* WORK INSTRUCTION
Copy out exactly the lines from the first line of the material below through the line containing "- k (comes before", and nothing beyond them.

* INFORMATION SHOWN
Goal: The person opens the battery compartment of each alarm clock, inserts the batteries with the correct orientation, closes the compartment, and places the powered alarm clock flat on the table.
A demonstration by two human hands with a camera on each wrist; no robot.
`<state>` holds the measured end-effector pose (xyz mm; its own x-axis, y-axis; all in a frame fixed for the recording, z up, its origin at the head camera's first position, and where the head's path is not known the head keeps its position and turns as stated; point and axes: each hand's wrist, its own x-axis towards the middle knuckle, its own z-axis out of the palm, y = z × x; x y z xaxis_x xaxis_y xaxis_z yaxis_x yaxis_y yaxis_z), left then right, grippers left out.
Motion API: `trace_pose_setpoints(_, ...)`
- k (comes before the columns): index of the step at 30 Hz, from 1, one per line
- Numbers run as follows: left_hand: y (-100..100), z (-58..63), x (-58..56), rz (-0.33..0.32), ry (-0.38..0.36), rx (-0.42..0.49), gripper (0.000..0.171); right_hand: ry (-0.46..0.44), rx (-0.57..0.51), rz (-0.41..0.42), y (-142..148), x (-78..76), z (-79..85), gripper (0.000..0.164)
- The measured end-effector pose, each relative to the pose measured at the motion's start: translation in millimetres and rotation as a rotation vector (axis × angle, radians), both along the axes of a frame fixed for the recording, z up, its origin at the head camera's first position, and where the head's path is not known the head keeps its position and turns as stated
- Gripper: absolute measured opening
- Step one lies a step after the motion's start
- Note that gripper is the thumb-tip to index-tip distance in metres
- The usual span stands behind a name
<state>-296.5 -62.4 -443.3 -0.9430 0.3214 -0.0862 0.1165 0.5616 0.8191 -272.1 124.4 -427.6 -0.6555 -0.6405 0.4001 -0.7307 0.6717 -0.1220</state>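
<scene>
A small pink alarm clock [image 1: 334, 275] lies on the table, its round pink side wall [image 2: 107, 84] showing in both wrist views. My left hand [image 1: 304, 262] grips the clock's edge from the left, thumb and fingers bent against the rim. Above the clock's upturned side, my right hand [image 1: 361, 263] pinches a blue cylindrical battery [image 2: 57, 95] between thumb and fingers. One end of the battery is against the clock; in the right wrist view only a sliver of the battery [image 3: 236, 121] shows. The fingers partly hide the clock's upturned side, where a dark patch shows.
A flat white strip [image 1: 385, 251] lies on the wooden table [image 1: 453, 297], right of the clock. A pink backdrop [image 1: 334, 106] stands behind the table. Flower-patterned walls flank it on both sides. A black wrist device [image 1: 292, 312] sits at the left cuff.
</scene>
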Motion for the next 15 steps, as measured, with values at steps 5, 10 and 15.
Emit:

* ANSWER BOX
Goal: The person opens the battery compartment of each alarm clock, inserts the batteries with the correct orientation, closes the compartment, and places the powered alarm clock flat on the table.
A demonstration by two human hands with a camera on each wrist; no robot.
`<state>` holds the measured end-effector pose (xyz mm; its own x-axis, y-axis; all in a frame fixed for the recording, z up, its origin at the head camera's first position, and where the head's path is not known the head keeps its position and turns as stated; point and axes: each hand's wrist, its own x-axis towards the middle knuckle, its own z-axis out of the palm, y = z × x; x y z xaxis_x xaxis_y xaxis_z yaxis_x yaxis_y yaxis_z), left then right, grippers left out.
Motion API: `trace_pose_setpoints(_, ...)`
- k (comes before the columns): index of the step at 30 Hz, from 1, one per line

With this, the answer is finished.